SBC was compared to JAC (Gong, supra), non-Bayesian IJAC and maximum-likelihood bias removal (MLBR) on name recognition under a representative variety of hands-free conditions. ε was fixed at 0.9 for the experiments. A technique called “sequential variance adaptation,” or “SVA” (see, e.g., Cui, et al., “Improvements for Noise Robust and Multi-Language Recognition,” Tech. Rep., Speech Technologies Laboratories, Texas Instruments, 2003), was used together with these techniques to transform the variance of the acoustic models.

A database, called “WAVES,” was used in the experiments. WAVES was recorded in a vehicle using an AKG M2 hands-free distant talking microphone in three recording sessions: parked (engine off), city driving (car driven on a stop-and-go basis), and highway driving (car driven at relatively steady highway speeds). In each session, 20 speakers (ten male, ten female) read 40 sentences each, resulting in 1325 English name utterances.

The baseline acoustic model CD-HMM was a gender-dependent, generative tied-mixture HMM (GTM-HMM) (U.S. Patent Application Serial No. 11/196,601, supra), trained in two stages. The first stage trained the acoustic model from the Wall Street Journal (WSJ) with a manual dictionary. Decision-tree-based state tying was applied to train the acoustic model. As a result, the model had one Gaussian component per state and 9573 mean vectors. In the second stage, a mixture-tying mechanism was applied to tie mixture components from a pool of Gaussian densities. After the mixture tying, the acoustic model was re-trained using the WSJ database.

FIG. 6 plots the log-likelihood of one session in the parked condition. ξ=0.7. Tmin=50. A solid-line curve 610 the log-likelihood with SVA and IJAC noise compensation. A broken-line curve 620 is the log-likelihood with SBC. The majority of the increase of the log-likelihood occurred after the first utterance due to the on-line estimates of environmental distortion; the log-likelihood increased from below −35 to around −30. SBC exhibits a higher log-likelihood than IJAC alone. With SEC, the log-likelihood after the first utterance exceeded −30 in most utterances.

Table 1, below, shows recognition results by SBC, together with those by MLLR and IJAC. MLLR was implemented without rotation of mean vectors. Nevertheless, the MLLR implementation applied phonetic clustering. Interestingly, the widely used maximum-likelihood signal bias removal technique (see, e.g., Rahim, et al., supra) may be considered as a special case of the MLLR with only one cluster.

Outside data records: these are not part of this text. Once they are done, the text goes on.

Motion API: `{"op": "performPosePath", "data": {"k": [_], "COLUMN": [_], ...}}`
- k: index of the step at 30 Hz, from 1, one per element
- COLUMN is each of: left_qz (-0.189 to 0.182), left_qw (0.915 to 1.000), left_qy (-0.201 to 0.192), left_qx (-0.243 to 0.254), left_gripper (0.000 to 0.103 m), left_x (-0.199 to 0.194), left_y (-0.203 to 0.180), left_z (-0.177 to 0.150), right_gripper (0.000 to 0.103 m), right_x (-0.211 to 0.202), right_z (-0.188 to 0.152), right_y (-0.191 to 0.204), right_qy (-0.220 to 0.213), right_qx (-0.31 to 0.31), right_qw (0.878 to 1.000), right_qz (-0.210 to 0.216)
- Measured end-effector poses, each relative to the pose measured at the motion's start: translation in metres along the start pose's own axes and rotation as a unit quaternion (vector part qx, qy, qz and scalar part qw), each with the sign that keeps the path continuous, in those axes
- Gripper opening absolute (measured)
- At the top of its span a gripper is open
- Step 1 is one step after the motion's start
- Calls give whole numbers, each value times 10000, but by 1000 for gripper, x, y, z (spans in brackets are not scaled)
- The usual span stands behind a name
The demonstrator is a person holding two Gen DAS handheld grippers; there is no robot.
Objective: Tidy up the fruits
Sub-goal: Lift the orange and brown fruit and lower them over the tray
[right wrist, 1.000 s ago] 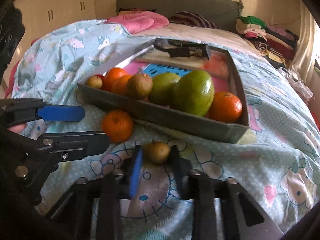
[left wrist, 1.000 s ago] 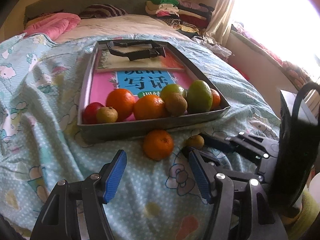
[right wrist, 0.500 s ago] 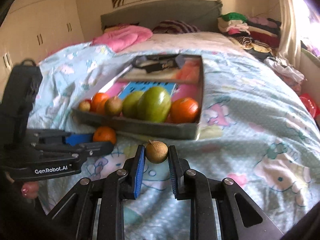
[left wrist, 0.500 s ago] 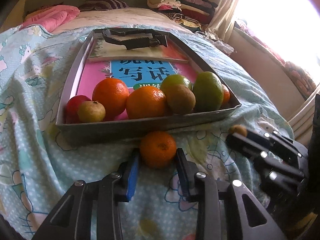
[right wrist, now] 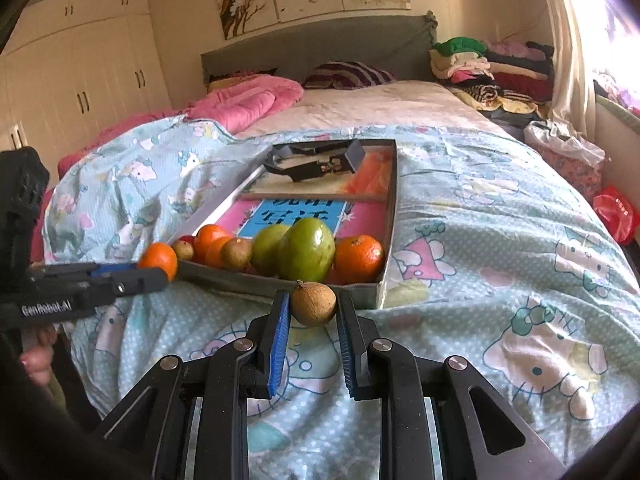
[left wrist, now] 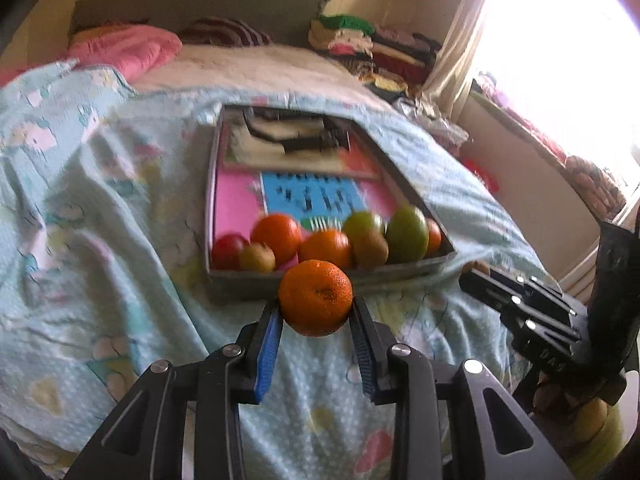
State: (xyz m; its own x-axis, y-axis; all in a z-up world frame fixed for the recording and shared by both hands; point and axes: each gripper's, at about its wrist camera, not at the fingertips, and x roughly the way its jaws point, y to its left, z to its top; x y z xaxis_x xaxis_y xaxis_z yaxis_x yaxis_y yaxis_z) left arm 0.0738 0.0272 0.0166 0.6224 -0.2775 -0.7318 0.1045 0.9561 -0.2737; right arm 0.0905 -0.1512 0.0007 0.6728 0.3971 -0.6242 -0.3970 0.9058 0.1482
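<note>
So both loose fruits are off the bedspread now. A second ago the left gripper (left wrist: pixel 316 312) was spread wide over the orange (left wrist: pixel 315 297); now it's clamped on it and lifted, just short of the tray's (left wrist: pixel 328 278) near wall. The right gripper (right wrist: pixel 313 312) keeps its pinch on the small brown fruit (right wrist: pixel 313 303), also raised. Next is probably dropping both in with the row ahead. The right view gives a sharp look at the tray; the left one's blurry, barely showing the brown fruit.
</note>
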Motion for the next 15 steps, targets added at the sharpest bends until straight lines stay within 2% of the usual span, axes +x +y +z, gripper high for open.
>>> {"op": "performPosePath", "data": {"k": [8, 15], "left_qz": [202, 381], "left_qw": [9998, 9993], "left_qy": [32, 57], "left_qx": [-26, 19], "left_gripper": [35, 35], "left_x": [11, 23], "left_y": [0, -3], "left_z": [19, 22], "right_gripper": [23, 23], "right_x": [-2, 3], "right_z": [11, 22], "right_y": [-6, -11], "right_qy": [-100, -171], "right_qx": [-41, -73], "right_qw": [9999, 9997], "right_qz": [-97, -162]}}
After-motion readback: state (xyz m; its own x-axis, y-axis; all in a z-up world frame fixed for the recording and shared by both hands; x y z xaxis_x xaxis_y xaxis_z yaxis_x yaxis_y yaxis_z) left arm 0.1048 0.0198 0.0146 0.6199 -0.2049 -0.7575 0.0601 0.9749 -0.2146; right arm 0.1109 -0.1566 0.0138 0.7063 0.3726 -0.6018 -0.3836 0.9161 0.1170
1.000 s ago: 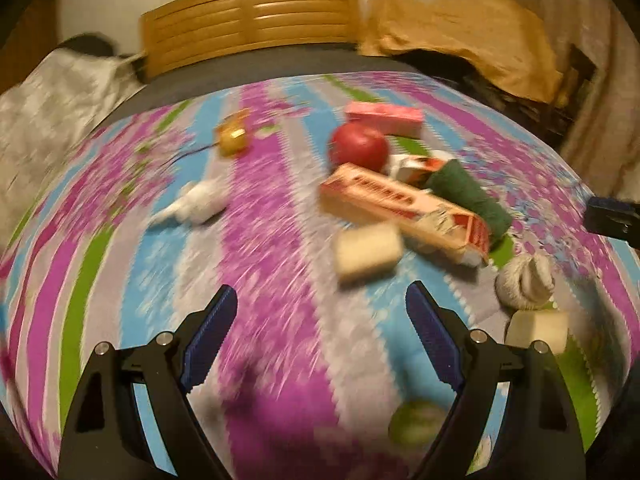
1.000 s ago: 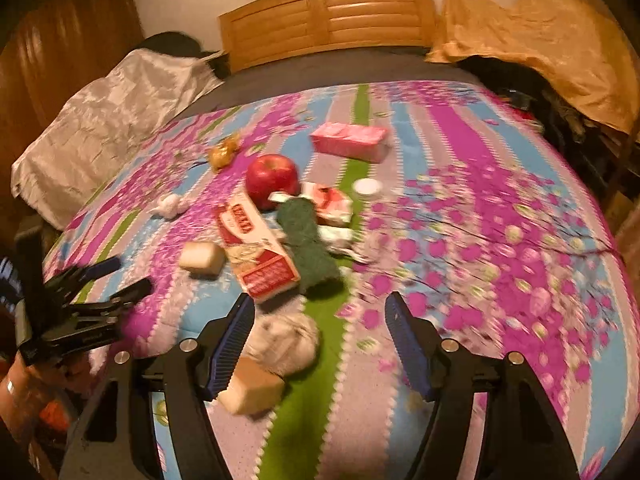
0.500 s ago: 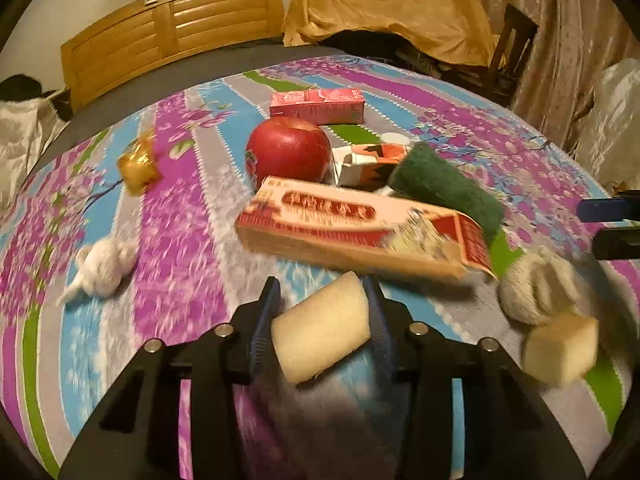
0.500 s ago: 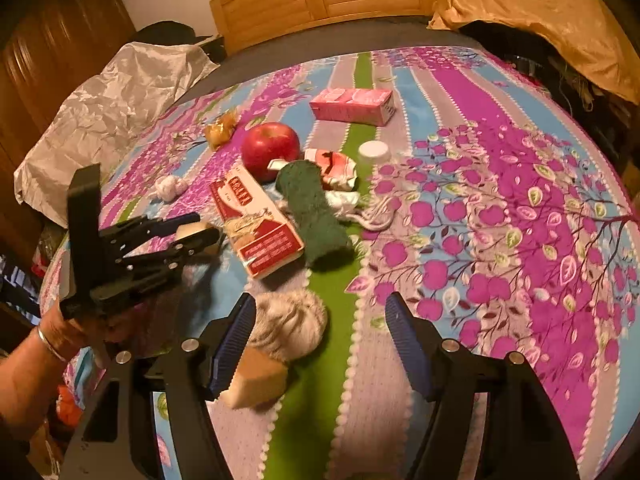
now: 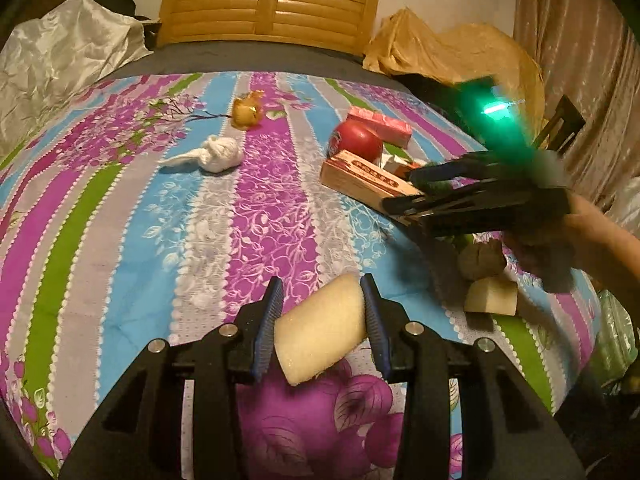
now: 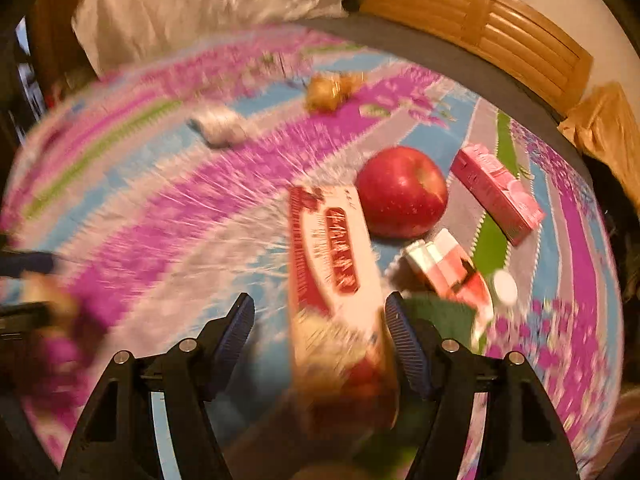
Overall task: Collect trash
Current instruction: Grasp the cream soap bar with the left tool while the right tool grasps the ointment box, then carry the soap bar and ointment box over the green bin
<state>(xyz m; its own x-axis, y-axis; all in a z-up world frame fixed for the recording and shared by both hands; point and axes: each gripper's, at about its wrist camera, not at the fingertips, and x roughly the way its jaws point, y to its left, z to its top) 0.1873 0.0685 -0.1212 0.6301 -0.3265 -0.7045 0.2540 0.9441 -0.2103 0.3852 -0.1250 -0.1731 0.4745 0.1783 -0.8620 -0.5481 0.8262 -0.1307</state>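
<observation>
Now left tool clamped on foam block; right tool spread around red carton.

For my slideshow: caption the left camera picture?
Left gripper shut on a sponge block above the striped bedspread.

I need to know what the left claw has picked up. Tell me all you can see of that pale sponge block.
The sponge block is a pale cream, porous-looking foam piece with flat faces and softly rounded edges. It sits tilted between the left claw, its two blue ribbed pads pressing opposite sides. It appears lifted above the striped floral bedspread.
</observation>
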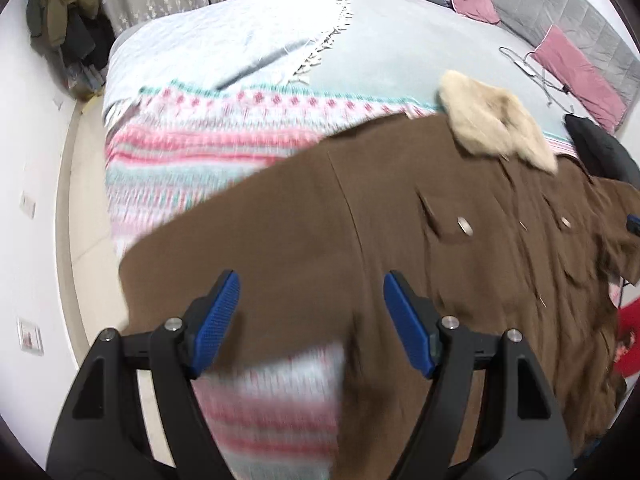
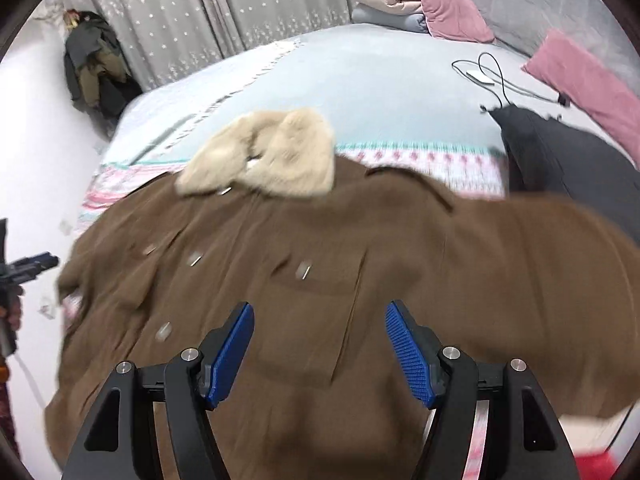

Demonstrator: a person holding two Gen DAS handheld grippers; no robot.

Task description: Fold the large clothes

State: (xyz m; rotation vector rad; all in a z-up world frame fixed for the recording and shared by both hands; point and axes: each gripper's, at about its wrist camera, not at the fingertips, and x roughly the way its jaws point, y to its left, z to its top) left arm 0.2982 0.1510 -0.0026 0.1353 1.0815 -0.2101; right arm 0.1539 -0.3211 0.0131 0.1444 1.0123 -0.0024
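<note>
In the left wrist view, the left gripper [image 1: 312, 320] hangs with its jaws spread wide and nothing between them, over the large brown woollen coat with a cream fur collar [image 1: 400, 240]. The coat lies spread face up on the pink, white and mint patterned knit blanket [image 1: 208, 140], filling the picture from 3 to 7 o'clock, its fur collar [image 1: 496, 128] at about 2 o'clock. It looks thick and heavy, soft but with some body, so it should drape slowly and hold a crease poorly. Its near hem edge at 7 o'clock, or the sleeve, seems the best place to pinch, since a flat panel gives the pads little to bite. The metal buttons [image 1: 465, 226] could snag. A black cable with a white charger [image 1: 528, 66] lies on the grey bedsheet [image 1: 400, 52] at 1 o'clock, well apart from the coat.

In the right wrist view, the right gripper [image 2: 320, 344] is likewise released and empty above the coat's front pocket panel. One sleeve runs out blurred toward 3 o'clock. A black folded garment [image 2: 560, 160] sits at 2 o'clock, just beside the coat's shoulder, and may crowd a fold made that way. Pink pillows [image 2: 588, 84] lie farther off. The left gripper shows at 9 o'clock.
</note>
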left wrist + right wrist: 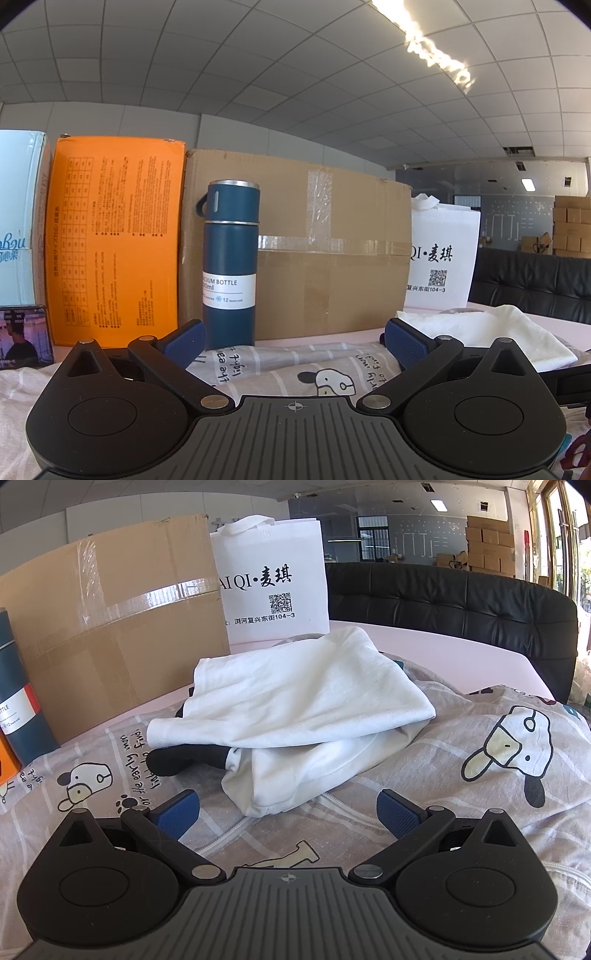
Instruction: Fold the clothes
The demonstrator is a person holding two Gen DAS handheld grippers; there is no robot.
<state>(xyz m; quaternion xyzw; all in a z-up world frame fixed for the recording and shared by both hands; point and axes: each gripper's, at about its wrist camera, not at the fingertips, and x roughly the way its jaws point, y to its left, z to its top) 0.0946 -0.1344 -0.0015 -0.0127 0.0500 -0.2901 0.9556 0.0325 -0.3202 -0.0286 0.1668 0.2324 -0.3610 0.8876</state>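
A white garment (pixel 295 705) lies bunched on the printed sheet (pixel 461 794) just ahead of the right claw (pixel 288 814), which gapes wide and empty; the left claw (pixel 293 341) likewise.

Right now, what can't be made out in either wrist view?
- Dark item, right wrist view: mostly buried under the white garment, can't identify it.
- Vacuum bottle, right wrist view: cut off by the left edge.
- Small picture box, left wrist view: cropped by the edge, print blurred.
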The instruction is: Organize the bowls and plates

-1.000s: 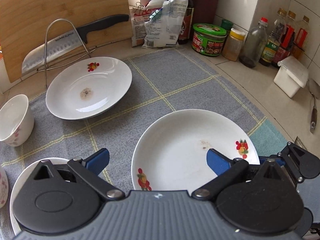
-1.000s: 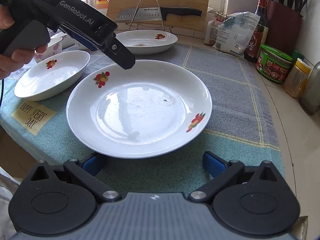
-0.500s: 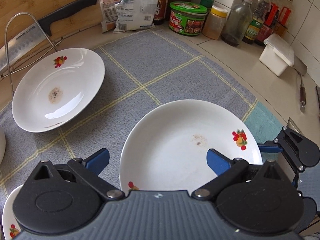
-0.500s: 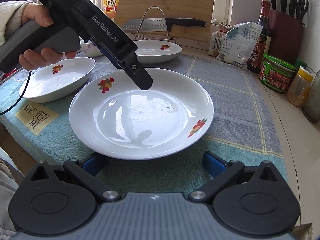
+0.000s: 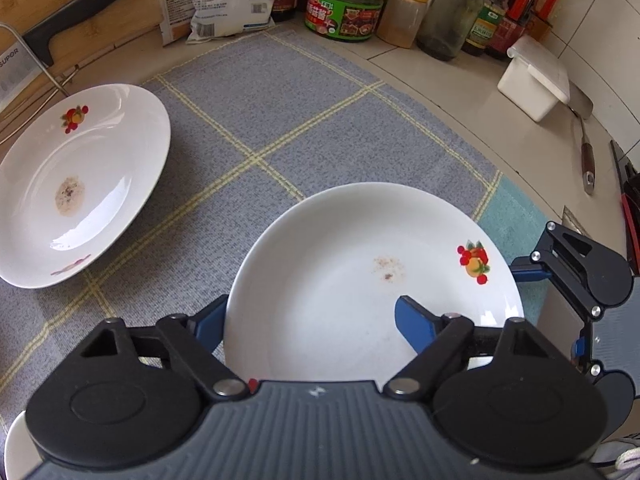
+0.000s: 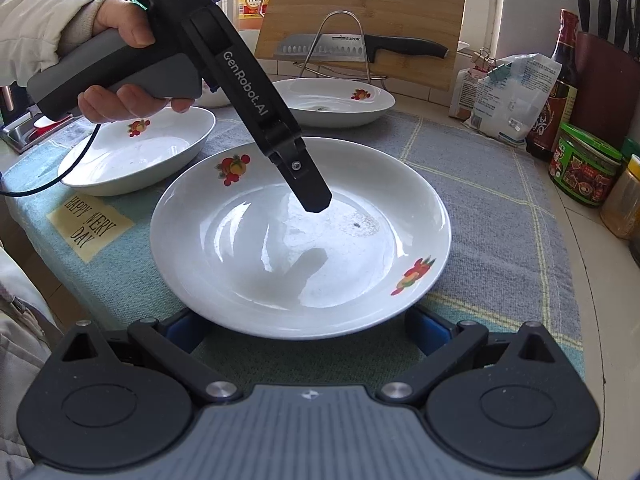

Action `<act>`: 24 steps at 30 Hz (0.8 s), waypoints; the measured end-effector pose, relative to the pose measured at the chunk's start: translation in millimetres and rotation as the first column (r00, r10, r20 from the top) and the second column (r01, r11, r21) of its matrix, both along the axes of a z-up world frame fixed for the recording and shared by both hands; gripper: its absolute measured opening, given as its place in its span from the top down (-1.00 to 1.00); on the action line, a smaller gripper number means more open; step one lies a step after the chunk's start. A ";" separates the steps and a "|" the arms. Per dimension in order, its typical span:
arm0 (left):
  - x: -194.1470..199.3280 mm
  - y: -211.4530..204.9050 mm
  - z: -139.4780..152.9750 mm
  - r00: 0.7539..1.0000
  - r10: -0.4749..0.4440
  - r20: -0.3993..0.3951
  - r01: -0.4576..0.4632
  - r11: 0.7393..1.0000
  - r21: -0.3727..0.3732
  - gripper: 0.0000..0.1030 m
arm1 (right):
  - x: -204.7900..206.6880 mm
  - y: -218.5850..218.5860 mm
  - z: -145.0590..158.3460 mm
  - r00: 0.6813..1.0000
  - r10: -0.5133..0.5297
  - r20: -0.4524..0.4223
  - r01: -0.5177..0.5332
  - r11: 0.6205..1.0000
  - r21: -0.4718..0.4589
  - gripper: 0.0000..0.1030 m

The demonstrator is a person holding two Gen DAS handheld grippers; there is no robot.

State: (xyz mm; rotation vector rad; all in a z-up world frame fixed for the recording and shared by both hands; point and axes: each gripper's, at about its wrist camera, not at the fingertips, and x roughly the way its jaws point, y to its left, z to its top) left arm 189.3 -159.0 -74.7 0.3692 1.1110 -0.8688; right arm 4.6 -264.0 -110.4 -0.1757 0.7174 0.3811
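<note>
Left tongs (image 5: 310, 316): spread; one blue finger over the near plate's bowl, the other outside its rim. Whether either touches the plate, I cannot tell.
Right tongs (image 6: 304, 330): spread, low at the plate's near edge; both blue pads partly hidden under the rim.
Near plate (image 6: 300, 236): white, fruit prints on the rim, small brown speck inside; sits on the cloth at the desk's front.
Second plate (image 5: 76, 180): far left on the cloth, brown stain at centre, well apart from the near plate.
Third plate (image 6: 136, 152): left of the near plate, under the hand (image 6: 120, 64) that holds the left device.
Cloth (image 5: 304, 120): grey with yellow grid, teal border.
In the way: the left device's black finger hangs over the near plate in the right view.
Behind: knife (image 6: 360, 46) on a wire rack against a wooden board; bags, green-lidded jar (image 5: 344, 6), bottles, white box (image 5: 534, 78).
Writing: "GenRobot.AI" on the device; "SUPOR" on the blade; "HAPPY WERY DAY" on the cloth tag (image 6: 90, 226).
Cut off: a white rim at the left view's bottom-left corner; bottle labels too small to read.
</note>
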 end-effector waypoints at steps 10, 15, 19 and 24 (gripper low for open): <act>7.8 0.7 -2.8 0.999 -0.018 -0.051 0.018 1.000 0.000 -0.57 | 0.9 3.0 3.1 1.000 0.028 -0.009 -0.028 1.000 -0.003 -0.98; 11.9 -0.4 -4.7 0.996 -0.032 -0.078 0.032 0.999 -0.004 -0.57 | 2.2 2.2 3.5 0.999 0.028 -0.020 -0.028 1.000 0.003 -0.98; 15.2 -0.8 -4.3 0.995 -0.038 -0.097 0.038 0.999 -0.007 -0.55 | 4.7 3.5 4.0 0.999 0.022 -0.031 -0.022 1.000 0.004 -0.98; 15.1 -1.2 -3.3 0.994 -0.043 -0.099 0.043 0.999 0.002 -0.50 | 5.3 4.7 4.8 0.999 0.016 -0.046 -0.016 1.000 -0.003 -0.98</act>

TABLE 1 WER of WAVES Name Recognition WER (in %) Parked City Driving Highway Driving Baseline 2.2 50.2 82.9 MLLR (w/o SVA) 0.28 10.35 80.15 SBC (w/o SVA) 0.24 0.31 3.68 MLLR 0.31 2.99 64.66 IJAC 0.20 0.96 3.20 SBC 0.22 0.22 2.83

From Table 1, it may be observed that:

  • The baseline without noise compensation performed badly under noisy (city driving and highway driving) conditions.
  • “MLLR (w/o SVA)” improved performance by removing cluster-dependent biases. WER was decreased under all three driving conditions compared to the baseline. Compared to the baseline, WER was reduced 56.7%.
  • SBC was able to further reduce WER under all three driving conditions. For example, “SEC (w/o SVA)” decreased WER from 80.2% by “MLLR (w/o SVA)” to 3.7% under the highway driving condition. In an average of all three driving conditions, better than 68.9% relative WER reduction was achieved compared to “MLLR (w/o SVA).”
  • Variance compensation by SVA was helpful in decreasing WERs further. “MLLR” (with SVA) reduced WER relative to “MLLR (w/o SVA)” by 26.6%, and “SEC” (with SVA) reduced WER relative to “SBC (w/o SVA)” by 20.2%.
  • “SBC” performed better than “IJAC” which used IJAC together with SVA. Relative WER reduction was more than 26%.
  • Compared to “MLLR”, which applied cluster-dependent bias removal and variance compensation by SVA, “SBC” reduced WER by more than 72.4%.

Next, interference was added to the speech by introducing different levels of background conversation, or “babble” noise, to the WAVES name database under the parked condition. The total number of utterances was 1450. Table 2, below, shows the results of different techniques in babble noise.

TABLE 2 WER of WAVES Name Recognition in Babble Noise WER (in %) 20 dB 15 dB 10 dB 5 dB 0 dB Baseline 5.2 19.5 51.9 80.6 92.1 MLLR (w/o SVA) 0.4 14.9 30.4 82.7 91.9 SBC (w/o SVA) 0.4 0.5 0.9 1.7 7.5 MLLR 0.4 6.6 35.1 92.3 97.7 IJAC 0.4 0.4 0.9 2.4 9.8 SBC 0.2 0.5 0.6 1.7 6.6

From Table 2, it may be observed that:
  • The baseline without noise compensation performed badly in noisy (city driving and highway driving) conditions.
  • “MLLR (w/o SVA)” decreased WERs relative to “baseline” under all noise levels.
  • SBC was able to further reduce WERs under all three driving conditions. For example, “SBC (w/o SVA)” significantly decreased WER from 91.9o by “MLLR (w/o SVA)” to 7.5% with OdB babble noise. Average WER reduction relative to “MLLR (w/o SVA)” was 76.2%.
  • Variance compensation by SVA was helpful to decrease WERs further. With SVA, “MLLR” reduced WER relative to “MLLR (w/o SVA)” by 2.9%, and “SBC” reduced WER relative to “SBC (w/o SVA)” by 19.8%.
  • “SBC” performed better than “IJAC.” Relative WER reduction was more than 24.2%.
  • Compared to “MLLR”, which applied cluster-dependent bias removal and variance compensation by SVA, “SEC” achieved more than 84.9% relative WER reduction.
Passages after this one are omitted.